El escenario más plausible parece ser pues el nombramiento exprés de un nuevo primer ministro, dada la acelerada agenda de contactos que ha mantenido este viernes.
Mañana sábado se celebra además la reapertura de la catedral de Notre Dame de París, a la que acudirán jefes de Estado y de Gobierno, entre ellos el presidente electo de Estados Unidos, Donald Trump.
¿Qué ha pasado entonces con el Macron que iluminó Francia y encendió Europa?
Reelegido en 2022 tras volver a vencer a Le Pen, su mandato a lo largo de estos últimos siete años ha venido marcado por el terrorismo salvaje, las crisis encadenadas (económica, social, de refugiados), la pandemia de la Covid, la invasión de Ucrania, los conflictos en África y sus gabinetes autodestructivos, hasta desembocar en una convocatoria adelantada de elecciones legislativas (a todas luces suicida) tras el desmoronamiento electoral en las europeas de junio de 2024.
Con los Juegos Olímpicos en puertas y con el jovencísimo Bardella, delfín de Le Pen, haciendo sonar el cuerno de la victoria y un atropellado Nuevo Frente Popular de izquierda amalgamada a mayor gloria del septuagenario Mélenchon.
Una abrumadora mayoría de los franceses declaró entonces sentir cansancio, cólera, tristeza y miedo. Y votaron que no querían libertad, sino protección.
Que no quieren que les hablen más como adultos, que los comprometan en un plan de prosperidad y liderazgo europeo. Que están cansados, que quieren el arrullo que calma a los niños, esas consignas como cantinelas, lo que tararean siempre los radicales de uno y otro signo.
Sí, en ese precipicio está Francia.

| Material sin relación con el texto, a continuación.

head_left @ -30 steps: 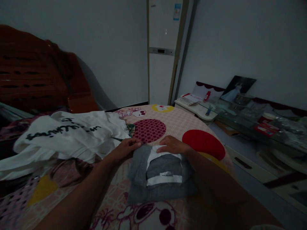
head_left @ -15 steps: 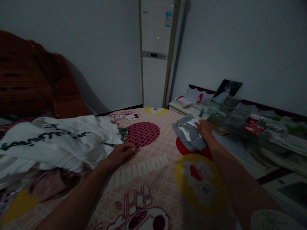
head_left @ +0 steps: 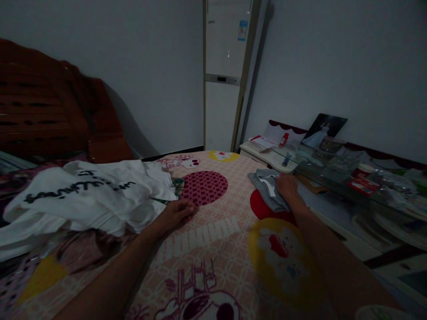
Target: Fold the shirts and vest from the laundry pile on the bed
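Note:
A folded grey garment [head_left: 267, 189] with a white band lies at the right edge of the bed, over a red circle on the patterned sheet [head_left: 213, 240]. My right hand [head_left: 287, 186] rests on its right side, fingers curled over the cloth. My left hand [head_left: 178, 211] lies flat on the sheet, fingers loosely apart, right beside a heap of white clothes [head_left: 90, 195] with black lettering. It holds nothing.
A dark wooden headboard [head_left: 50, 115] stands at the left. A tall white air conditioner [head_left: 223, 75] fills the corner. Right of the bed, a low white table [head_left: 276, 155] and a glass-topped cabinet [head_left: 353, 178] carry papers, a framed photo and small items.
My right hand carried the folded grey garment from the middle of the bed to its right edge and set it down. My left hand stayed by the white heap.

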The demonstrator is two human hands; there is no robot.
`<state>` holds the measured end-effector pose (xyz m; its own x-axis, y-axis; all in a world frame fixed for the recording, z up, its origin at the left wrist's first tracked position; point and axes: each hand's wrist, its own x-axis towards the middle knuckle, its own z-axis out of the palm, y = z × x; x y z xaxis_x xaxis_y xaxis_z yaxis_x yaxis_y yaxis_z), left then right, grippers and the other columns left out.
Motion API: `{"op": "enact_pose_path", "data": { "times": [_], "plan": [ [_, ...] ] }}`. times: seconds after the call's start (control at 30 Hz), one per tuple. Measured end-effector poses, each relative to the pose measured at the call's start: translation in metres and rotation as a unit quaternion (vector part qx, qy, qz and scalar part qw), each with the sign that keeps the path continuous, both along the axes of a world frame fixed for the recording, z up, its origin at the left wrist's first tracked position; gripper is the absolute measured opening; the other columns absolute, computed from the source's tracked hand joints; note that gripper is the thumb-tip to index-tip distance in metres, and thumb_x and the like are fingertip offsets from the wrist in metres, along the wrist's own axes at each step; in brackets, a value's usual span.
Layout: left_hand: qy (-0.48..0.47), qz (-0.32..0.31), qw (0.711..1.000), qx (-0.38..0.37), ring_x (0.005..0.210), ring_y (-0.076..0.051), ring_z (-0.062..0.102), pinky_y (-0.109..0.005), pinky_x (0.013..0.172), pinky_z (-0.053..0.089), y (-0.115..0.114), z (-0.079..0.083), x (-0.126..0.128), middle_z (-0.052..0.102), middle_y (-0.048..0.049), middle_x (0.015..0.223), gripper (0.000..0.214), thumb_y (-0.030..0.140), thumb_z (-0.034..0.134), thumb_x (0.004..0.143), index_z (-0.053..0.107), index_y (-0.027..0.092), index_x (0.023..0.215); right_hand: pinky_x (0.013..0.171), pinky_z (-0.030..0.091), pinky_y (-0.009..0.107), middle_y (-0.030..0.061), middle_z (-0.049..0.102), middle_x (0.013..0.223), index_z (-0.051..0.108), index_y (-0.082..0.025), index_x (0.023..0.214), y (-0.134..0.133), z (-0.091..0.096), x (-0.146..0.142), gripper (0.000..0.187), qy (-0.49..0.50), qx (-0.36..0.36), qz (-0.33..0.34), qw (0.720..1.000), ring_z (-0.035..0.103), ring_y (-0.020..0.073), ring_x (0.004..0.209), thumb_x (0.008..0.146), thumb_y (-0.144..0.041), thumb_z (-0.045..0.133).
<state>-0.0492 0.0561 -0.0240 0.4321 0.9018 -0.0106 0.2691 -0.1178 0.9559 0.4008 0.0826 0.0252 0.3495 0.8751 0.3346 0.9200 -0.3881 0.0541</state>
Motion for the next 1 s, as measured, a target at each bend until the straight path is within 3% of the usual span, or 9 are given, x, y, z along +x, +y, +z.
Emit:
{"op": "enact_pose_path", "data": {
  "times": [0.07,0.17,0.23,0.33,0.43,0.53,0.63,0.83,1.0],
  "plan": [
    [-0.003,-0.002,1.000,0.006,0.056,-0.011,0.053,-0.020,0.050,0.039,-0.002,0.001,0.001,0.060,-0.0002,0.066,0.038,0.053,0.063,0.078,0.061,0.015,0.079,0.095,0.042,0.036,0.0190,0.067,0.119,0.065,-0.011,0.120,-0.001,-0.007,-0.017,0.041,-0.010,0.001,0.073,0.997,0.060,0.0261,0.114,0.101,-0.030,0.034],
    [-0.005,-0.003,1.000,0.025,0.056,-0.010,0.053,-0.020,0.051,0.039,-0.005,0.004,0.004,0.060,0.0000,0.067,0.033,0.048,0.063,0.078,0.061,0.015,0.078,0.095,0.041,0.037,0.0176,0.066,0.120,0.061,-0.014,0.127,-0.003,-0.019,-0.039,0.040,-0.003,-0.062,0.147,0.987,0.061,0.0259,0.111,0.099,-0.031,0.039],
    [-0.003,0.002,0.999,0.041,0.056,-0.011,0.054,-0.020,0.052,0.040,-0.007,0.003,0.006,0.060,0.0001,0.065,0.029,0.044,0.060,0.079,0.061,0.015,0.077,0.093,0.042,0.040,0.0185,0.066,0.118,0.061,-0.014,0.127,-0.004,-0.023,-0.048,0.040,0.003,-0.091,0.147,0.985,0.062,0.0277,0.108,0.097,-0.032,0.041],
    [0.001,0.013,0.998,0.065,0.056,-0.011,0.055,-0.021,0.053,0.041,-0.008,0.001,0.008,0.060,-0.0002,0.063,0.022,0.037,0.058,0.079,0.061,0.015,0.075,0.095,0.040,0.042,0.0202,0.065,0.118,0.063,-0.013,0.121,-0.005,-0.021,-0.066,0.038,0.002,-0.062,0.131,0.989,0.060,0.0296,0.111,0.097,-0.033,0.041],
    [0.021,0.024,0.996,0.088,0.056,-0.013,0.056,-0.022,0.055,0.041,-0.009,0.001,0.009,0.060,-0.0003,0.060,0.018,0.030,0.053,0.081,0.061,0.015,0.073,0.100,0.038,0.039,0.0181,0.063,0.123,0.065,-0.014,0.118,-0.010,-0.019,-0.104,0.036,0.017,-0.025,0.220,0.975,0.056,0.0273,0.117,0.097,-0.029,0.040],
    [0.075,0.061,0.984,0.149,0.059,-0.013,0.056,-0.023,0.059,0.041,-0.010,0.002,0.009,0.061,0.0002,0.060,0.016,0.022,0.050,0.081,0.062,0.016,0.073,0.098,0.040,0.031,0.0135,0.069,0.113,0.071,-0.017,0.101,-0.021,-0.033,-0.153,0.031,0.088,-0.078,0.337,0.934,0.060,0.0216,0.111,0.095,-0.021,0.040],
    [0.151,0.120,0.959,0.208,0.067,-0.015,0.058,-0.024,0.066,0.042,-0.010,0.006,0.006,0.065,-0.0013,0.069,0.015,0.016,0.050,0.080,0.065,0.016,0.076,0.102,0.040,0.033,0.0138,0.066,0.123,0.070,-0.016,0.109,-0.031,-0.057,-0.185,0.030,0.127,-0.039,0.342,0.930,0.058,0.0228,0.117,0.094,-0.022,0.045],
    [0.273,0.263,0.888,0.261,0.089,-0.021,0.061,-0.031,0.081,0.044,-0.007,0.016,-0.013,0.067,-0.0101,0.096,0.024,0.010,0.047,0.086,0.068,0.014,0.095,0.107,0.040,0.040,0.0131,0.063,0.129,0.068,-0.018,0.117,-0.036,-0.083,-0.184,0.033,0.138,0.054,0.345,0.927,0.055,0.0248,0.123,0.093,-0.021,0.046],
    [0.369,0.279,0.845,0.267,0.096,-0.023,0.058,-0.032,0.086,0.043,-0.002,0.016,-0.026,0.064,-0.0126,0.097,0.028,0.002,0.045,0.082,0.067,0.012,0.096,0.106,0.042,0.041,0.0140,0.063,0.129,0.069,-0.016,0.115,-0.033,-0.082,-0.179,0.034,0.168,0.064,0.355,0.918,0.056,0.0257,0.121,0.092,-0.022,0.045]
  ]
}}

Y, con ella, con Alemania de la mano o del cuello, está la Unión Europea.
En Francia ha cristalizado un estado de ánimo que ha acabado por quebrar su legendario chauvinismo. Abocado a la fragmentación, política y social, nuestro país vecino está inmerso en un pesimismo que le pesa como una losa, exacerbado por esa globalización mediática que refuerza la autocompasión y la indignación.
La inestabilidad propia del sur se ha instalado en el centro y norte de Europa, y Macron ha caído en el error (que es una espiral) de ceder para perder.
El problema de base, tras tantas crisis encadenadas, es la división y el enfrentamiento, la incapacidad de negociar, la radicalización sistémica y la debilidad de los números.
Macron era un radical libre que vino a modernizar la dinámica bipartidista caduca. Sin embargo, en el camino ha ido adoptando forma y fondo entre cesaristas, napoleónicas y de Rey Sol, arrasando o eliminando toda dinámica negociadora clásica de partidos, con lo que el caos, el descontento y la disidencia interna no han hecho sino nutrir generosamente a la extrema derecha.
Una extrema derecha que, a pesar de no lograr vencer por tres veces, se ha hecho más fuerte, y ha concebido y moldeado a la criatura de reemplazo, el Terminator Jordan Bardella.
El que terminará siendo, más pronto que tarde, el repuesto definitivo de Macron.